Ah, quelle joie ! En une journée, la Guinée a découvert qu’elle était soudainement devenue riche, très riche même. Pas parce que les marchés débordent de riz à prix cassés, ni parce que l’eau et l’électricité sont désormais servies à gogo ou encore le cortège de véhicules de luxe d’un ancien Premier ministre ne va plus se planter dans la bouillasse, mais simplement grâce à… une calculette internationale et un petit coup de peinture statistique. Voilà donc notre PIB rebondi de 51,2 % comme une marmite de riz Barabarè gonflée d’eau pour nourrir tout le quartier Matam. En mot ou en mille, notre nouvelle richesse ne repose sur rien de solide : Un PIB gonflé par un changement de méthode statistique. Pas plus.

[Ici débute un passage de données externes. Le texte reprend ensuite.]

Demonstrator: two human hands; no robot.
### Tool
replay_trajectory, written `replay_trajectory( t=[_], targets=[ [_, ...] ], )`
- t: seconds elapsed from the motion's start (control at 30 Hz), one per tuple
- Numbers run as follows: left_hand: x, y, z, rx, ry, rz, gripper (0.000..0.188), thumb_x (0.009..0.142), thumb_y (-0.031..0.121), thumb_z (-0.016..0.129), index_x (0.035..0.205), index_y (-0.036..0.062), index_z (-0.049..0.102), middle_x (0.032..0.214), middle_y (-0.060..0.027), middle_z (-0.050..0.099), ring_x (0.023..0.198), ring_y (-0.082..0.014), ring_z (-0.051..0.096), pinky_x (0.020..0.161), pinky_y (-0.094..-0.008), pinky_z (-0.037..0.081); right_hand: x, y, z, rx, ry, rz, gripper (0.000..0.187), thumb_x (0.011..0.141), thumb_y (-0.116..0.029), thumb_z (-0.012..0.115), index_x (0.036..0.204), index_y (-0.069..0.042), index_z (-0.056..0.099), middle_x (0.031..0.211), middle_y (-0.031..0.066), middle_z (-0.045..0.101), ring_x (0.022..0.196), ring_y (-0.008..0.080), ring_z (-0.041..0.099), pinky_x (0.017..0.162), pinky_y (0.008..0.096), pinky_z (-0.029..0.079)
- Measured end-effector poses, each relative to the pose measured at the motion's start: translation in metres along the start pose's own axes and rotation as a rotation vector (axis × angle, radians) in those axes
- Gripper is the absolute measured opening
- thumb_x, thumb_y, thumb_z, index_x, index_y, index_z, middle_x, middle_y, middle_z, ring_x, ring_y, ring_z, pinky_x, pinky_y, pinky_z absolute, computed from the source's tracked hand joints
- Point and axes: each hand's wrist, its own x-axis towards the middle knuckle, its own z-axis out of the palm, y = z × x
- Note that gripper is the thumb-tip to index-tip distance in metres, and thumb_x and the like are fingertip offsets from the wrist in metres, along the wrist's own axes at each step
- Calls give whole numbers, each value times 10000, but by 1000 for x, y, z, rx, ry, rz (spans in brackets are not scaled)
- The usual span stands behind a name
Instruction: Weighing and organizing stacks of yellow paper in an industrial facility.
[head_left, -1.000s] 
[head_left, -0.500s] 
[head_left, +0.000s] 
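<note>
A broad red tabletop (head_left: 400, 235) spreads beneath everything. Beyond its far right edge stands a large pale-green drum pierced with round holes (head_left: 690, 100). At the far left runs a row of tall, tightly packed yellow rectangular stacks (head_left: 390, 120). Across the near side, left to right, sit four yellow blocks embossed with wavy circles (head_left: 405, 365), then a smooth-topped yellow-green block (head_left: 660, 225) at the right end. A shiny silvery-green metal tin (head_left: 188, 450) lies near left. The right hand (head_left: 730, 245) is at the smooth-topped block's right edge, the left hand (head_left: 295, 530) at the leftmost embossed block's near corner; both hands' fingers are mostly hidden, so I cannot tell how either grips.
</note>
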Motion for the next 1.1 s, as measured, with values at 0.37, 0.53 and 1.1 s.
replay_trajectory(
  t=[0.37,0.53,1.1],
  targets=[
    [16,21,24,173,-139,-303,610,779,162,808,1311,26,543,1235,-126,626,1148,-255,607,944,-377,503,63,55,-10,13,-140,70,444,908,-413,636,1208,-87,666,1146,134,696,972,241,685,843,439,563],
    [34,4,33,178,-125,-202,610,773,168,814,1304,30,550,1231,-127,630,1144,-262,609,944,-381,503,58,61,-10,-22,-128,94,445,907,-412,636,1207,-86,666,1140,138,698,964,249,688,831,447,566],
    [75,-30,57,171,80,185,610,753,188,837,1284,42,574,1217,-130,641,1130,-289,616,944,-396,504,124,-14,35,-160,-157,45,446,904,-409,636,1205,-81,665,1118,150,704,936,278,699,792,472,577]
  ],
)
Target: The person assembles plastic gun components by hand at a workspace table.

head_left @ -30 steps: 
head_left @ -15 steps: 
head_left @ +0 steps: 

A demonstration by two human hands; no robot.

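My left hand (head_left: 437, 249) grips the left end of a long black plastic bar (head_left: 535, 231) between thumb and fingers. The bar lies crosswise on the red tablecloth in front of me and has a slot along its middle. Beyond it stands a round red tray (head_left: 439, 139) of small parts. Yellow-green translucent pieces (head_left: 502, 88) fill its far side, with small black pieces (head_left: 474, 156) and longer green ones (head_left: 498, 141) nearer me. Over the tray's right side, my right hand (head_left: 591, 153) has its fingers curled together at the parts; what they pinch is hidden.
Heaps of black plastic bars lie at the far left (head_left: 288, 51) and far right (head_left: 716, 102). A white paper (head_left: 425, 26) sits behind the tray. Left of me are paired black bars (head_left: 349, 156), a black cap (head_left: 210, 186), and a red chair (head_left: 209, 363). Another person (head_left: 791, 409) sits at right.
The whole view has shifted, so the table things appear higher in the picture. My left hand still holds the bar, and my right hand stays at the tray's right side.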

Il est dit, tenez-vous bien, que désormais, nous sommes la deuxième économie d’Afrique de l’Ouest francophone. Waou ! Pas derrière le Sénégal, non, mais carrément devant ! Bon, Côte d’Ivoire, fais gaffe, on te suit ! Il ne manquerait plus que comme on sait le faire d’imprimer des tee-shirts ou des posters grandeur nature- non celles-ci pas sûr, Mandian n’est plus là : ‘‘Guinée, deuxième puissance francophone !’’
On nous dit par ailleurs que cette performance ouvre la porte du club très fermé des marchés obligataires internationaux. En clair, nous pourrons nous endetter plus élégamment, à des taux qui brillent presque autant que les phares de Conakry lors des embouteillages. Enfin, une bonne nouvelle pour le ministre- danseur des Finances : il y aura plus de dettes à fêter que de routes à bâtir.
Bien sûr, tout cela repose sur la mine magique : Simandou. Ce projet est devenu pour nos gouvernants ce que la pierre philosophale était pour les alchimistes. Un Graal, comme le dit Top Sylla, promis depuis des dizaines d’années, qui doit transformer la Guinée en Dubaï de l’Afrique de l’Ouest. Mais pour l’instant, le Simandou, c’est surtout un bon prétexte pour rédiger des communiqués triomphants et annoncer des lendemains qui chantent – pendant que la pompe à eau du quartier reste muette.
On nous attribue un joli B+ par Standard & Poor’s. Chez nous, le B+ rappelle plutôt le bulletin du lycéen dissipé : ‘‘Peut mieux faire, mais avec de gros efforts.’’ Pourtant, au lieu de réviser les chapitres sur routes praticables, hôpitaux équipés ou écoles debout, nos autorités préfèrent encadrer la note et l’accrocher au mur comme un trophée.
Pendant ce temps, les familles guinéennes se demandent si cette magie des chiffres fera baisser le prix du riz – au-delà des publicités de CIAO, soigner ou remplir la marmite. Mais chut ! On vous dira que la Guinée est sur la bonne voie, que l’avenir est radieux. Comme disait un internaute moqueur : ‘‘Makosso avait déjà noté l’économie guinéenne performante… et mon assiette n’a pas changé.’’
Bref, réjouissons-nous : nos statistiques ont pris l’ascenseur. Nos casseroles, elles, attendent toujours dans les escaliers.